Most of us are familiar with the quote that “if you cannot measure you cannot manage”. In all fields, spanning technology and management, a set of metrics are established to measure against stated objectives. The metrics should tell the stakeholders about how the system is performing. The metrics on a business can be from several different perspectives: financial, customer satisfaction, environmental impact etc. Just one aspect, such as financials, do not tell the whole story. If the board of a company looks at only the financial aspect ignoring other areas, it may be myopic. Today a company may be doing fine from financial metrics such as EPS, revenue, profitability numbers. However, if customer satisfaction index and its brand value due to environmental impact are poor, it doesn’t augur well for the company. Similarly, a data center needs to be viewed from different angles: cost efficiency, power consumption, reliability, customer satisfaction to make the measurement all rounded.
PUE – is that the only metric needed in a data center?
PUE – Power Usage Effectiveness is the most well-known of all data center metrics. At the core of the data center are the computing units – server, storage, switches, which runs the application, stores the data, and communicates internally/externally. One of the primary cost of running a data center is the power consumed. The power consumption has two components: power consumed by computing units and power consumed by rest of the facilities equipment such as cooling. The PUE is calculated by dividing the total power consumed by the data center with power consumed by the computing units. The lower the PUE the more efficient the data center is. If the PUE of a data center is 2 it means 50% of the power is used by computing units. Now if we can bring down the total power assuming that the power drawn by computing units remain the same, then we have increased the efficiency by reducing the overhead of such functions as cooling.
The importance of PUE cannot be denied and every data center should strive to get it as close to 1 as possible. However, PUE is not the only metric. The data centers have to consider several other metrics. Furthermore, PUE can also be deceptive. For e.g., if one replaces the computing units by something which consumes less power , the total power drawn will be less but PUE will increase. For similar reasons PUE cannot be used to compare data centers. If a data center is running mostly on renewable energy then its impact on environment is marginal even though its PUE may be slightly worse than PUE of comparable data centers running on conventional energy.

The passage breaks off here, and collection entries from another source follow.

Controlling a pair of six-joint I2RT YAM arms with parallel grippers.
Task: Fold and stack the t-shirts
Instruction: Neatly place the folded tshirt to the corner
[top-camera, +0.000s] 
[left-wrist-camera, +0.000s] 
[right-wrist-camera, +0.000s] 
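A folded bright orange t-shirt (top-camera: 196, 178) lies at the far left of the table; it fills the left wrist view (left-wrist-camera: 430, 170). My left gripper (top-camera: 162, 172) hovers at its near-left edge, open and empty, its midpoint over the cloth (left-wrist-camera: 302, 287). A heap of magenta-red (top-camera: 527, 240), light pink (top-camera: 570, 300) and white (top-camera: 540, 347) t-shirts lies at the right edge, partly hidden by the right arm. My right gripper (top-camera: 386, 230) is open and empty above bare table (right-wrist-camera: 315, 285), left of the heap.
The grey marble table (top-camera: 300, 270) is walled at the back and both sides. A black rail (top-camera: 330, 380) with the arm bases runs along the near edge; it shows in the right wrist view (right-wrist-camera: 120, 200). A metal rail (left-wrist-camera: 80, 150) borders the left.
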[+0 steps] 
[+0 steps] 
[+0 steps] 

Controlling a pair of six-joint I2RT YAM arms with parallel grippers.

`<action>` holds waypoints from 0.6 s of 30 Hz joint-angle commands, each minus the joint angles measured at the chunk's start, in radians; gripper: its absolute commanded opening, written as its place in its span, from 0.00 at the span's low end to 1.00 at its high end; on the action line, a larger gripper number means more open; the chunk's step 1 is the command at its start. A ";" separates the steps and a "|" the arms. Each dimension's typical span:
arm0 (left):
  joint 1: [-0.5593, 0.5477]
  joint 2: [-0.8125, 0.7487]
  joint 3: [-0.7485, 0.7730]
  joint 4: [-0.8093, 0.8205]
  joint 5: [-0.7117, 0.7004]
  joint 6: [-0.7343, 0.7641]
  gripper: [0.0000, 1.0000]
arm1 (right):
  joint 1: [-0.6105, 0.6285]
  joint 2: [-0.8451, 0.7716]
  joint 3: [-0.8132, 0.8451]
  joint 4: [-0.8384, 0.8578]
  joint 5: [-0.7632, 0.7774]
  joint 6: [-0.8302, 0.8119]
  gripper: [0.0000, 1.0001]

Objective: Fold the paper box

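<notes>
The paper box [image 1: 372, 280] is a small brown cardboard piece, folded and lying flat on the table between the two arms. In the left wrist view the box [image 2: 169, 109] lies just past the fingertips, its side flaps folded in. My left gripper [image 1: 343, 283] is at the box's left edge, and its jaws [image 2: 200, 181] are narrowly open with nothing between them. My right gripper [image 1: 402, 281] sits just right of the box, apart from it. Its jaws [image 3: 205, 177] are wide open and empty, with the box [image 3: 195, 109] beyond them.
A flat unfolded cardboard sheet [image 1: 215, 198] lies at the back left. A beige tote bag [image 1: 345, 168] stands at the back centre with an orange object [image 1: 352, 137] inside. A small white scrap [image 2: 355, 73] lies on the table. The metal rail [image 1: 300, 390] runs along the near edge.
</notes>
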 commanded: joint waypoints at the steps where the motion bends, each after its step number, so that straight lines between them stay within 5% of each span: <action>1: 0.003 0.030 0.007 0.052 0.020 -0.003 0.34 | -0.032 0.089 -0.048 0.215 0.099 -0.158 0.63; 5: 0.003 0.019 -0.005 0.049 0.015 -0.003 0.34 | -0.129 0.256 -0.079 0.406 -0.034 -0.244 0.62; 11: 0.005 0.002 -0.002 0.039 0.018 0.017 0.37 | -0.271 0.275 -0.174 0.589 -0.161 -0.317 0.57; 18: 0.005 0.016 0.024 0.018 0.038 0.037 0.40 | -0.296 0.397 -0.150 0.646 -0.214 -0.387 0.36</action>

Reliability and availability
A data center not only needs to be efficient from a cost and power perspective, it needs to be reliable and available, considering that most data centers are running business critical applications as more and more applications are hosted on the cloud. No customer will tolerate partial downtime, let alone for the whole data center. Hence the metrics which measure reliability and availability are important. The metrics that measure availability for assets such as MTBF (Mean Time between Failures) and MTTR (Mean Time to Repair) are important and should be measured. The other measure of reliability is the number and category of alarms being raised in the data center and how quickly the alarms are being responded to.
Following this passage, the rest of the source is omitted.